## ACTIVITY
Within the entries below, the lines from the one with "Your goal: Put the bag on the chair" through the one with "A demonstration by" are to be set down exactly, both ends kept.

## Records from a dataset
=== Section Start ===

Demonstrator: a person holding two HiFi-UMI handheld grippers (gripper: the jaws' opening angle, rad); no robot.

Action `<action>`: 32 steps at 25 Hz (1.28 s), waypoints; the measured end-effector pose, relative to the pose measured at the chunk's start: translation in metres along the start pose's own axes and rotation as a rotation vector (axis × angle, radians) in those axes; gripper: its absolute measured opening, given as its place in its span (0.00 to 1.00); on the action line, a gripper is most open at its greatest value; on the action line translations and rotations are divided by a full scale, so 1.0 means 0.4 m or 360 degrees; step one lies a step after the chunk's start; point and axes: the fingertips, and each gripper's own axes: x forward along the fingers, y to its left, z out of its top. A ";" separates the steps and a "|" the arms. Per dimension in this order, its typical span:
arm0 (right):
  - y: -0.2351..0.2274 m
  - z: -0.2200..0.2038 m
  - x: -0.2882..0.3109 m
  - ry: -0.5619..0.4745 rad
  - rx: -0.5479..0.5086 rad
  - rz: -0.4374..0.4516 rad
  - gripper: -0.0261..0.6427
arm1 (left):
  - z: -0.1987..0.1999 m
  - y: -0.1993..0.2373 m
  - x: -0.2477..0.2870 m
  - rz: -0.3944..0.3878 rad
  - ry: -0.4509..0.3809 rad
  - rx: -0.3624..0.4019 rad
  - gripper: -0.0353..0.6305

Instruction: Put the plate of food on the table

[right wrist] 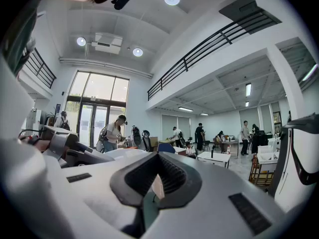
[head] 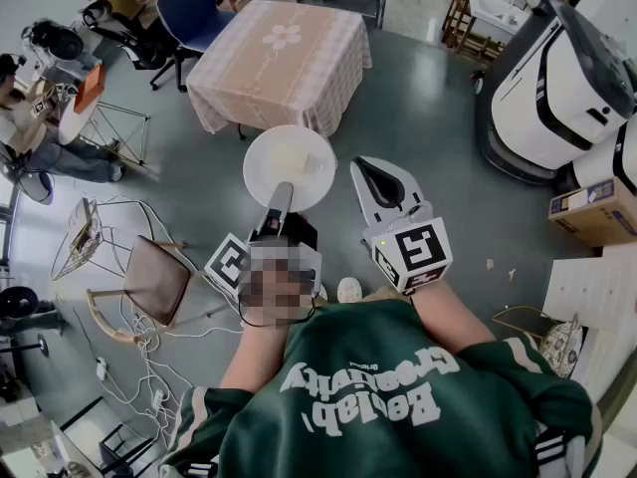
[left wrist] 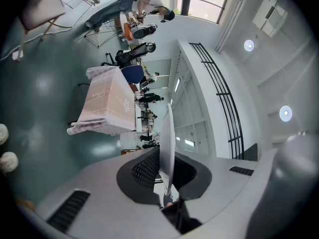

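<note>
The cloth-draped counter (head: 279, 63) is waiting well ahead while I am holding the white plate (head: 289, 167) flat in the air, left tool (head: 282, 195) clamping its near rim, likely to keep the food level. The right tool (head: 373, 175) is hanging closed and empty.

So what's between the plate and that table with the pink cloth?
Nothing but bare grey floor. The head view shows the plate, gripped by the left tool, held just short of the table's near edge.

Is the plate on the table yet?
Not yet: the left gripper is shut on the plate, holding it above the floor, short of the cloth-covered table.
</note>
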 end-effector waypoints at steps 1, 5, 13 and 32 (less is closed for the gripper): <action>0.002 0.000 -0.002 -0.0001 -0.0002 0.0001 0.06 | -0.001 -0.001 -0.003 -0.0001 0.0000 0.0001 0.10; 0.005 0.006 -0.015 -0.0022 0.0017 0.0008 0.06 | -0.009 -0.002 -0.015 0.0000 -0.0002 -0.0002 0.10; 0.017 -0.001 -0.035 -0.0024 0.0021 0.0038 0.06 | -0.019 -0.004 -0.033 -0.0002 -0.0007 -0.0011 0.10; 0.029 -0.016 -0.006 -0.0030 -0.0033 0.0107 0.06 | 0.023 0.006 -0.013 -0.0077 -0.0059 -0.0062 0.10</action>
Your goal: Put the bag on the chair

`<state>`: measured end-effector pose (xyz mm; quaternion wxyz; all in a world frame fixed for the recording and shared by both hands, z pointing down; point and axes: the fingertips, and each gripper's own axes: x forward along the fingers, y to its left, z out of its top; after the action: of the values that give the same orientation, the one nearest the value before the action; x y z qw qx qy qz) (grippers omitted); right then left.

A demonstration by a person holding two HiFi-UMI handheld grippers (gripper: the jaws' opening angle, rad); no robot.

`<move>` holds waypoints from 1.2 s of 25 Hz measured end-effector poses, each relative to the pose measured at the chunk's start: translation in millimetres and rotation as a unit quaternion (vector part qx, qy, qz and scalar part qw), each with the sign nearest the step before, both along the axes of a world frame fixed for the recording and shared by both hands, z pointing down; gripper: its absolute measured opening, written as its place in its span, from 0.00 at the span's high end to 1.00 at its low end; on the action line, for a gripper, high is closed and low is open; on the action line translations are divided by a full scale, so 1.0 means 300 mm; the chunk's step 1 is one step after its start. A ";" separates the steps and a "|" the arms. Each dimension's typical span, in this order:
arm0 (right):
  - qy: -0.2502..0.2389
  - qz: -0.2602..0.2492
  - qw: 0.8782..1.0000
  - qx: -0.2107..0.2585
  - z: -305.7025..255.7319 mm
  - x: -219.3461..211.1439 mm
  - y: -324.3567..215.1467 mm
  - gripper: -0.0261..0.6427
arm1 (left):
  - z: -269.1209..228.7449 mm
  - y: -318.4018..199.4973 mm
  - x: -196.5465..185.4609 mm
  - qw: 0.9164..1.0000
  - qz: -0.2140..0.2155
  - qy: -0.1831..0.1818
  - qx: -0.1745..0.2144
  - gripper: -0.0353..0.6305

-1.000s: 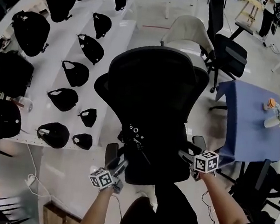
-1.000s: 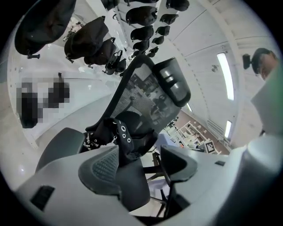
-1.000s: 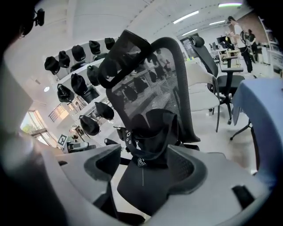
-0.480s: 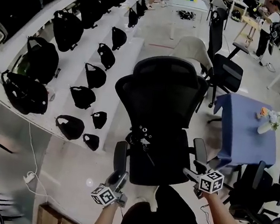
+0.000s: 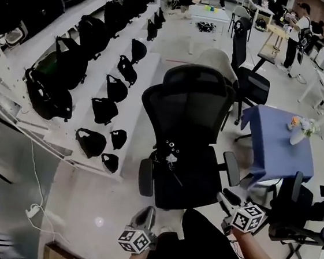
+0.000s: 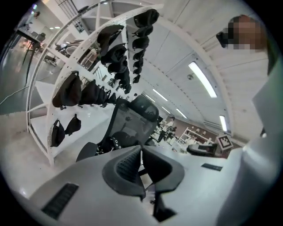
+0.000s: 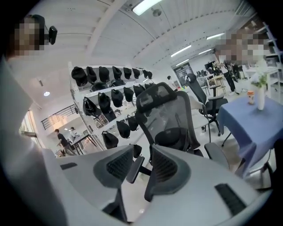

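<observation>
bag: small black soft bag [image 5: 169, 155] lies at seat's rear on black mesh office chair [image 5: 191, 103] | left hand-held gripper [image 5: 145, 214]: closed, empty | right hand-held gripper [image 5: 225, 199]: half-apart, just closing, empty | risk: a nudge that swivels the chair may slide bag off

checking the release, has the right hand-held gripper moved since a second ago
Yes. The right hand-held gripper has drawn back from the chair's armrest, toward the head view's bottom edge; its jaws have just been closing, nothing between them.

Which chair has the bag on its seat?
The tall black mesh-backed chair directly ahead: a studded black bag lies on its seat. No bag shows on the cream chair behind it.
</observation>
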<state>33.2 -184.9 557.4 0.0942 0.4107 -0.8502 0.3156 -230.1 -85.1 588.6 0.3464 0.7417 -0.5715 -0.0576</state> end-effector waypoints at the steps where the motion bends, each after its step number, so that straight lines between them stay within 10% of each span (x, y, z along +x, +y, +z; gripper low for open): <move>1: 0.005 0.000 1.000 0.009 -0.017 -0.020 0.029 0.79 | 0.009 0.023 0.009 1.000 0.009 -0.004 0.000 0.92; 4: 0.028 -0.012 0.999 0.037 -0.058 -0.075 0.119 0.96 | 0.009 0.097 0.019 1.000 0.020 0.009 0.005 0.93; 30: 0.090 -0.018 0.983 0.162 -0.299 -0.026 0.151 0.96 | -0.394 0.104 0.100 0.983 0.020 -0.128 0.134 0.94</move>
<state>25.3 -139.7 467.8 0.1087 0.4320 -0.8853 0.1338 -199.9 -53.9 470.4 0.1695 0.7935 -0.5836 -0.0314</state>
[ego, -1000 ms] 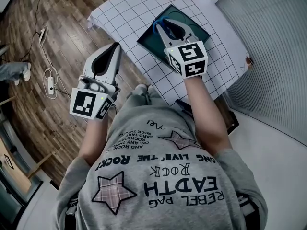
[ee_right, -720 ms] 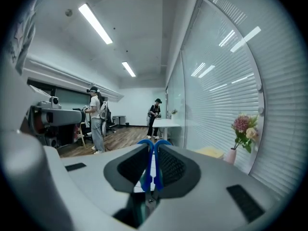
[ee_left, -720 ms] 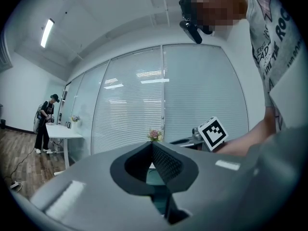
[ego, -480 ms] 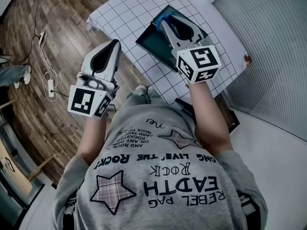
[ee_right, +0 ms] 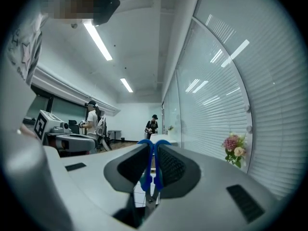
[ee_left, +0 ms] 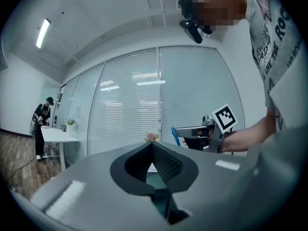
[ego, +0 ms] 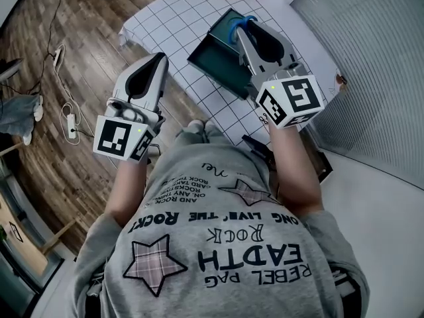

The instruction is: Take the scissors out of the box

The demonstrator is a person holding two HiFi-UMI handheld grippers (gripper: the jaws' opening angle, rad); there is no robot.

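Right gripper [ego: 246, 33] clamps the scissors [ee_right: 145, 176] by their blue handles between its fingertips, blades running back along the fingers, above the box [ego: 213, 56]; left gripper [ego: 158, 61], closed and empty, hangs well aside.

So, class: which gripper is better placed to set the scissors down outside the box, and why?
Right. The right gripper is shut on the blue-handled scissors, above the box on the table. The left gripper is shut, empty, and off to the side of the table's edge.
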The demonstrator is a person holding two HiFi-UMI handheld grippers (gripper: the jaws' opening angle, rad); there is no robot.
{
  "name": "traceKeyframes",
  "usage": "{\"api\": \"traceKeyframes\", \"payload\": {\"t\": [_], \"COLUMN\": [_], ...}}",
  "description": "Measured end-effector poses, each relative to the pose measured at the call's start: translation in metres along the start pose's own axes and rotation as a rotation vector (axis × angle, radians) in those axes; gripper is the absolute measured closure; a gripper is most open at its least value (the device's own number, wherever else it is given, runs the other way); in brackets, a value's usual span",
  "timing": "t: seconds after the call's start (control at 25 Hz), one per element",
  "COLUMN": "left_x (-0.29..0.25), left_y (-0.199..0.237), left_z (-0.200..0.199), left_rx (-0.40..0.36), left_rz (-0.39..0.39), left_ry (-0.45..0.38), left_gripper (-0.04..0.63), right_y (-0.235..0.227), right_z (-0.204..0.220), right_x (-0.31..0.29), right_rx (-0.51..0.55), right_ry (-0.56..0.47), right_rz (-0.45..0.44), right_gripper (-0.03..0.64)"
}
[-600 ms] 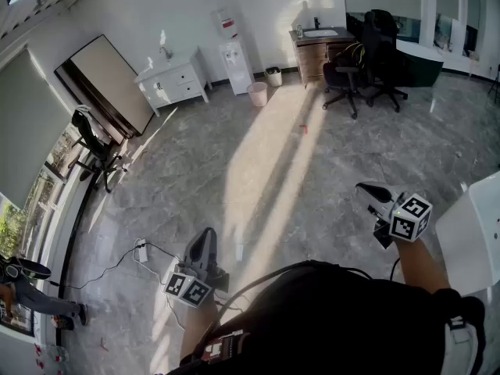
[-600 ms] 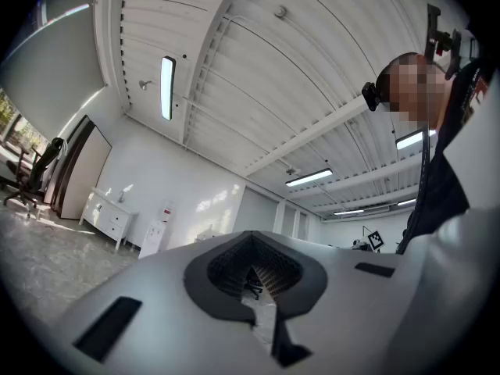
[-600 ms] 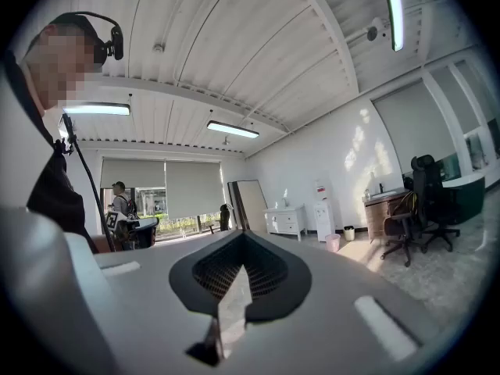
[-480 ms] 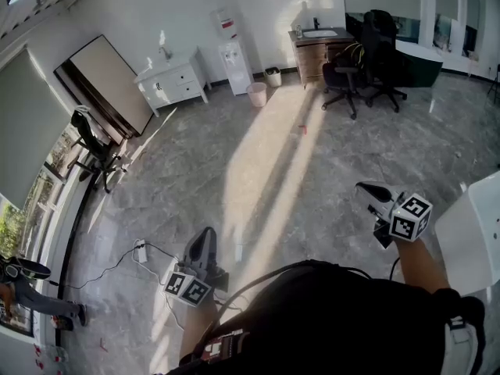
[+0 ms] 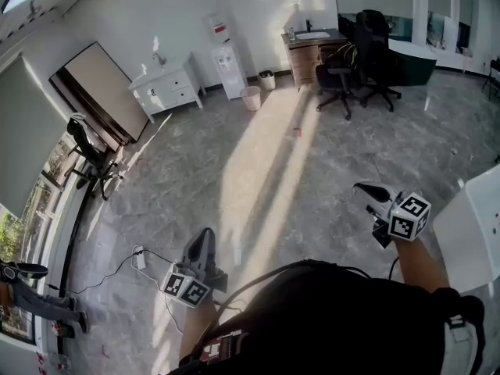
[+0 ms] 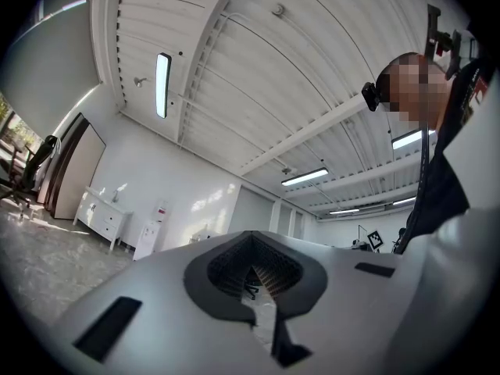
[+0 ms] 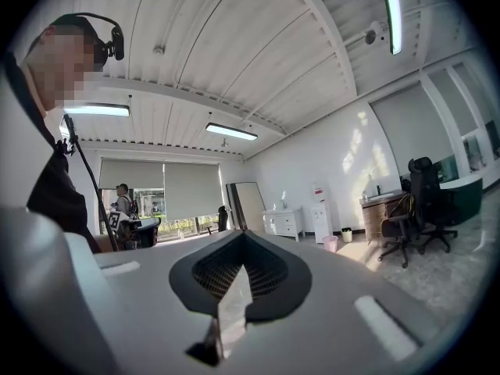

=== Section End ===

## RESPONSE TO THIS EXERCISE
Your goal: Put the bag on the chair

`<state>`: measured end-effector pose (xyz mm; quaternion wxyz; all in a world frame fixed for the recording and shared by both hands, z pointing down; point and axes: the fingertips, and each gripper's own axes: x forward along the fingers, y to its left, z out of its top; after the action: of the values that give the same orientation, the one nearest the value before the action; x y z qw qx qy qz) (grippers omitted); right then left.

A demonstration by a person holding two HiFi-UMI handheld grippers (gripper: the jaws' opening angle, rad); no robot.

The response has been given in full.